*EXERCISE DATA*.
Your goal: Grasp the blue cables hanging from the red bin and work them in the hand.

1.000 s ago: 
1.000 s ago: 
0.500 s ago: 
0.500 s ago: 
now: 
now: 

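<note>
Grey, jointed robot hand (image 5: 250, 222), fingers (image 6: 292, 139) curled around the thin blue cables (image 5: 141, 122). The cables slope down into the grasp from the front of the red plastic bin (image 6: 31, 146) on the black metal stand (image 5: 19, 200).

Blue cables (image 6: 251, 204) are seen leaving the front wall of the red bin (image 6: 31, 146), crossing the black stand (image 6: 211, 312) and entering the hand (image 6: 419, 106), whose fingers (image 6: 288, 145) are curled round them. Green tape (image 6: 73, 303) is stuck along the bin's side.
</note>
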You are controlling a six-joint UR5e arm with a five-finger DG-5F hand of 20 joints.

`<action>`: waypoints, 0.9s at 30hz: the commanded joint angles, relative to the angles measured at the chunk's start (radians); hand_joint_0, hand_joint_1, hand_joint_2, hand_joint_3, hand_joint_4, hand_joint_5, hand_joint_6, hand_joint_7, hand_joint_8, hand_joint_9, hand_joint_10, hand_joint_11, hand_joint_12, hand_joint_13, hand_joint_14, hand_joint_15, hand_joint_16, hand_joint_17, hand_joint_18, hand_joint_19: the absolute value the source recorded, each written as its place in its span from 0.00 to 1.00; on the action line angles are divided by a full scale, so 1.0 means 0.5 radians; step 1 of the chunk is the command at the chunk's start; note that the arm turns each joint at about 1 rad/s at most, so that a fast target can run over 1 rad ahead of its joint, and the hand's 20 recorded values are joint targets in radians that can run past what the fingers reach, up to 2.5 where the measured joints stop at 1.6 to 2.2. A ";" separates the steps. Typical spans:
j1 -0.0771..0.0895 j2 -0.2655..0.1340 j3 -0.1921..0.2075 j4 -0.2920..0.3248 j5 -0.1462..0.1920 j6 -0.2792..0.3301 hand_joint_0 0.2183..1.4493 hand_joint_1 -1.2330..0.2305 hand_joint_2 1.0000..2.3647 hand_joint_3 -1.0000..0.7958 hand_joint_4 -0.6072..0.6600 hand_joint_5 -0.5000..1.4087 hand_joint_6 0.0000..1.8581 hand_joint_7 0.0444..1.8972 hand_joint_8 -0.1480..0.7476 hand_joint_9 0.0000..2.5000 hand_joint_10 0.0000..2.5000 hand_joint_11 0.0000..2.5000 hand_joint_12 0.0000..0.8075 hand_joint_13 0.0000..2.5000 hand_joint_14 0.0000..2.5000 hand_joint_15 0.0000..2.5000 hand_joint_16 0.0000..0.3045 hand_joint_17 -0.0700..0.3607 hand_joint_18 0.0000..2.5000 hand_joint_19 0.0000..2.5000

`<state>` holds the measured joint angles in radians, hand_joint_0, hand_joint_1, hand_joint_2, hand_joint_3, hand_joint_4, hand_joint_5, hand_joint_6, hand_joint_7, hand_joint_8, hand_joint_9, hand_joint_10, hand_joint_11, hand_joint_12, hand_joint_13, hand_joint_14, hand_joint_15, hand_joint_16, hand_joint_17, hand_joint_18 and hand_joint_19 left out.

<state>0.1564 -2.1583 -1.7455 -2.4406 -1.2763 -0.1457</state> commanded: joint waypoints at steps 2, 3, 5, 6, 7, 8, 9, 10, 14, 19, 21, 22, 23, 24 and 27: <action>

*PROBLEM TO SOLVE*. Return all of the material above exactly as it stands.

*SOLUTION TO THIS EXERCISE*.
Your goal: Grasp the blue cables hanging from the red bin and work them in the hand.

1.000 s ago: 
1.000 s ago: 
0.500 s ago: 
0.500 s ago: 
now: 
now: 

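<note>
Grey, jointed robot hand (image 5: 250, 222), fingers (image 6: 292, 139) curled around the thin blue cables (image 5: 141, 122). The cables slope down into the grasp from the front of the red plastic bin (image 6: 31, 146) on the black metal stand (image 5: 19, 200).

Blue cables (image 6: 251, 204) are seen leaving the front wall of the red bin (image 6: 31, 146), crossing the black stand (image 6: 211, 312) and entering the hand (image 6: 419, 106), whose fingers (image 6: 288, 145) are curled round them. Green tape (image 6: 73, 303) is stuck along the bin's side.
</note>
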You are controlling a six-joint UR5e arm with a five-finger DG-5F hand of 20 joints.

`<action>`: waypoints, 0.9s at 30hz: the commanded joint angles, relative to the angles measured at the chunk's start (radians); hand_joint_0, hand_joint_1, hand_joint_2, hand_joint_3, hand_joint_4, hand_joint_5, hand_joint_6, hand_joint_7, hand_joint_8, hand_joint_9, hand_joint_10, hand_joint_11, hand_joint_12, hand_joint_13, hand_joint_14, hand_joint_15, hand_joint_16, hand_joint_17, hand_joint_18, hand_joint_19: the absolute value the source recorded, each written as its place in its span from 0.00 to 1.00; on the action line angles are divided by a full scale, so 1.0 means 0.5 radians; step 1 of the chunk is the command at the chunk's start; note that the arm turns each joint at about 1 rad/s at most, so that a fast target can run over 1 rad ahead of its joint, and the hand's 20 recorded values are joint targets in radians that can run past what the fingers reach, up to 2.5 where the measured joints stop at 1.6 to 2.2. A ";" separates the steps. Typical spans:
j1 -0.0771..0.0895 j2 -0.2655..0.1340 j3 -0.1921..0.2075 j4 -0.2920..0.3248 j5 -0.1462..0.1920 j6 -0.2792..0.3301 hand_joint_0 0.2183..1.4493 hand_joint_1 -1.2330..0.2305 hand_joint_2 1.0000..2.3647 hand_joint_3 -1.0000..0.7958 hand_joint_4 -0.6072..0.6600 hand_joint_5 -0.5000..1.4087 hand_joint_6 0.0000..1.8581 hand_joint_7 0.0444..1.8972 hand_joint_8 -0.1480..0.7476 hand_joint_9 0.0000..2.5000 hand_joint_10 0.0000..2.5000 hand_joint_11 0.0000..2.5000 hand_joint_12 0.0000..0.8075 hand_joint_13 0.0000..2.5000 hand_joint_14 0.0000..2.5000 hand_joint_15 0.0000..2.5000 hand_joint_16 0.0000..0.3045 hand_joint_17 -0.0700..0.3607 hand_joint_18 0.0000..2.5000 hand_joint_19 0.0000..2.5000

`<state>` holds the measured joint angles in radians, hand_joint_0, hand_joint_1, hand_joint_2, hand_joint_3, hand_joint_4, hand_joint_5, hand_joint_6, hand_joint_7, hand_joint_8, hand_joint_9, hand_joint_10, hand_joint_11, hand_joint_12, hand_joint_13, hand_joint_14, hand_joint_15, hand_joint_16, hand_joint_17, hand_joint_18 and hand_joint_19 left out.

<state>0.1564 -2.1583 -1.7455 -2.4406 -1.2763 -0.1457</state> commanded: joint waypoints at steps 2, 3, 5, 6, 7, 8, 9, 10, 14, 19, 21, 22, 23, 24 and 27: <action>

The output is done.